Initial staing dose of clomiphene citrate in case of infeility is –
The core concept here is understanding the pharmacological action and dosing protocol of clomiphene citrate. The key is knowing the correct initial dose and when it's administered in the menstrual cycle. Clomiphene works by antagonizing estrogen receptors in the hypothalamus, leading to increased GnRH release, which stimulates FSH and LH, promoting ovulation.
Now, the options aren't provided, but the correct answer is likely 50 mg daily for 5 days starting on day 2-5 of the menstrual cycle. Common mistakes might include higher doses like 100 mg or different timing. For example, starting on day 10 would be incorrect because the medication needs to be taken early to affect follicular development. Also, using it in the luteal phase wouldn't make sense as it's meant to stimulate the follicular phase.
The wrong options might be other dosages or incorrect days. Let's say Option A is 25 mg, which is too low and not standard. Option B is 100 mg, which might be used if the initial dose fails, but not as a starting dose. Option C could be day 10, which is too late. Option D might be 25 mg for 5 days, which is also incorrect. The correct answer is 50 mg starting on day 2-5.

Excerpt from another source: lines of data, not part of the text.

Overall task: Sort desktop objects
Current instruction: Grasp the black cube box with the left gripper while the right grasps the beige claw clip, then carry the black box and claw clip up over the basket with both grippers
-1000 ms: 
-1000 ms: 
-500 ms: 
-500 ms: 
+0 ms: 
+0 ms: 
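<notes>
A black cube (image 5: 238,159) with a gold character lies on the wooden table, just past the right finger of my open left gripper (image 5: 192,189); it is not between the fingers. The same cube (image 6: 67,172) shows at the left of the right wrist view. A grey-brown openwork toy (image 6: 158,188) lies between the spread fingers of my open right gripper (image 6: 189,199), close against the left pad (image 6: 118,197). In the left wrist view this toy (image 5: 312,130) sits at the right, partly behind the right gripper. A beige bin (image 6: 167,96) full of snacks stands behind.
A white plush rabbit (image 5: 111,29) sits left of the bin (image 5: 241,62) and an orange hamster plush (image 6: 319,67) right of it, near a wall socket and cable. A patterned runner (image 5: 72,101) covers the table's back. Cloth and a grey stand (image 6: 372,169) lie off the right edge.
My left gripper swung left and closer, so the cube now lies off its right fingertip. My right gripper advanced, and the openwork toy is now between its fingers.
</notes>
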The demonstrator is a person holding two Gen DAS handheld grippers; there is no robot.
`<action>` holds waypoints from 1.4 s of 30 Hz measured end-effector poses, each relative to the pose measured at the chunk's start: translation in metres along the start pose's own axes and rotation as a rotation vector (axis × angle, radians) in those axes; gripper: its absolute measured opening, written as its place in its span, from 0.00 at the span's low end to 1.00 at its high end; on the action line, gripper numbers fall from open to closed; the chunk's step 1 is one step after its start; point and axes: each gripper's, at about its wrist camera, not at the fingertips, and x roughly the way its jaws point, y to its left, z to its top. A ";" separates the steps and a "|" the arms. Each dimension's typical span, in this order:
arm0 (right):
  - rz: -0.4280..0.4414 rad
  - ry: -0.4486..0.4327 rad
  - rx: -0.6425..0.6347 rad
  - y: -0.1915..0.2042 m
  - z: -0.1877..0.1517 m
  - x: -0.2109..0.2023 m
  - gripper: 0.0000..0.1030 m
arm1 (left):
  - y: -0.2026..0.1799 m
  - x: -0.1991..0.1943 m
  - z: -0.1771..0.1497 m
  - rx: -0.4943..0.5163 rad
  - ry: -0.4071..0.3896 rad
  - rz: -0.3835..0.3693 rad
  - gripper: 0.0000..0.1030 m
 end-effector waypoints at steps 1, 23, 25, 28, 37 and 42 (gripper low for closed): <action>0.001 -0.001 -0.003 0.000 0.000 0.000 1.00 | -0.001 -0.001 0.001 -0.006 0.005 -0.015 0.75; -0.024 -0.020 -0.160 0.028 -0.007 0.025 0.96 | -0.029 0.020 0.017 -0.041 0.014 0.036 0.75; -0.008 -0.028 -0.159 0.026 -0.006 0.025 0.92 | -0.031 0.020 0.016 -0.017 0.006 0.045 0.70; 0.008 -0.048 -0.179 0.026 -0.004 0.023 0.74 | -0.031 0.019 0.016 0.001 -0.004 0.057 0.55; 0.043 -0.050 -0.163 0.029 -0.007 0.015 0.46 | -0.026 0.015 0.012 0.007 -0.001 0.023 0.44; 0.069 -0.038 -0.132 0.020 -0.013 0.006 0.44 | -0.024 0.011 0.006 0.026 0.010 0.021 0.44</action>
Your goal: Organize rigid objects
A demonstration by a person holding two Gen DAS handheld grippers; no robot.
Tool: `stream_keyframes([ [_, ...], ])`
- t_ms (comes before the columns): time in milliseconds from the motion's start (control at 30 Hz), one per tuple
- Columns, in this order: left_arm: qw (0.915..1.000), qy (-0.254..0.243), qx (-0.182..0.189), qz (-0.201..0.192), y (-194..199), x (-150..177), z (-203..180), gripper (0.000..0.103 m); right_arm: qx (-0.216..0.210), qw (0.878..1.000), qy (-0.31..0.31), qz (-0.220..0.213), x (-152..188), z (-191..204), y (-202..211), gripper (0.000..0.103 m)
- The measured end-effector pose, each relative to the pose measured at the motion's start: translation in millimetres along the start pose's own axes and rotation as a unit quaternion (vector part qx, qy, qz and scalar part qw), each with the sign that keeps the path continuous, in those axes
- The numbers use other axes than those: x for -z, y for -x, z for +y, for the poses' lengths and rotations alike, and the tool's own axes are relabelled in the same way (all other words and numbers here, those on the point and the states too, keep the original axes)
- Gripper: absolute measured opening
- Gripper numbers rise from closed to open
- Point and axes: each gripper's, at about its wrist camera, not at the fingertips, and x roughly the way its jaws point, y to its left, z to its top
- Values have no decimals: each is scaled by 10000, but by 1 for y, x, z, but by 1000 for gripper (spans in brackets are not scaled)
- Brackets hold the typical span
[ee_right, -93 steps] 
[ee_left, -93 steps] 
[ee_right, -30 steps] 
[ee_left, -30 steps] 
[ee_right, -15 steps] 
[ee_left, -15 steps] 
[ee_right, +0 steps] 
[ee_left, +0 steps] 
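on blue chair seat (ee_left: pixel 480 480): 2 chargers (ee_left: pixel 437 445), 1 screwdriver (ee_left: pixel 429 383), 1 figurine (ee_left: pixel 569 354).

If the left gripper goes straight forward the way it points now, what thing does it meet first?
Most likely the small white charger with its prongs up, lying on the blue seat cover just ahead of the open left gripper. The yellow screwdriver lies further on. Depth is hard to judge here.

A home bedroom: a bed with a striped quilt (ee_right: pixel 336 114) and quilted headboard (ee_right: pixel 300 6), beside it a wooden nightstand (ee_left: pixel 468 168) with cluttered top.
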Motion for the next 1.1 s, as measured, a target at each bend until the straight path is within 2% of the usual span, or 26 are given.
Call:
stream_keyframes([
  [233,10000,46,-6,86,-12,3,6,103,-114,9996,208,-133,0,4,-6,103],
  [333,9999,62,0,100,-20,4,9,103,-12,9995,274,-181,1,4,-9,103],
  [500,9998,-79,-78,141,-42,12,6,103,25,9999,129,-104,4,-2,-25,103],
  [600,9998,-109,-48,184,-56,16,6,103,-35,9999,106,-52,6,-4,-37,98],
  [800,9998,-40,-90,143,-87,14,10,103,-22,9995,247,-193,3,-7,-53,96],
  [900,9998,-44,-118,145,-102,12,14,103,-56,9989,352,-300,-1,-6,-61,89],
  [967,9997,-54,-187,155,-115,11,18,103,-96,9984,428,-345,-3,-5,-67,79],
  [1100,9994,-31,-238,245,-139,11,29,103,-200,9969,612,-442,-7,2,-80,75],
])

Clinical pearl: Remember that clomiphene is typically started at 50 mg/day for 5 days early in the cycle. If no response, the dose can be increased to 100 mg. Also, monitoring with ultrasound is important to track follicular development and avoid complications like OHSS.
**Core Concept**
Clomiphene citrate is a **selective estrogen receptor modulator (SERM)** used to induce ovulation by blocking negative estrogen feedback on the hypothalamus, thereby increasing **GnRH, FSH, and LH secretion**. Proper dosing and timing are critical to optimize follicular development and avoid complications like ovarian hyperstimulation.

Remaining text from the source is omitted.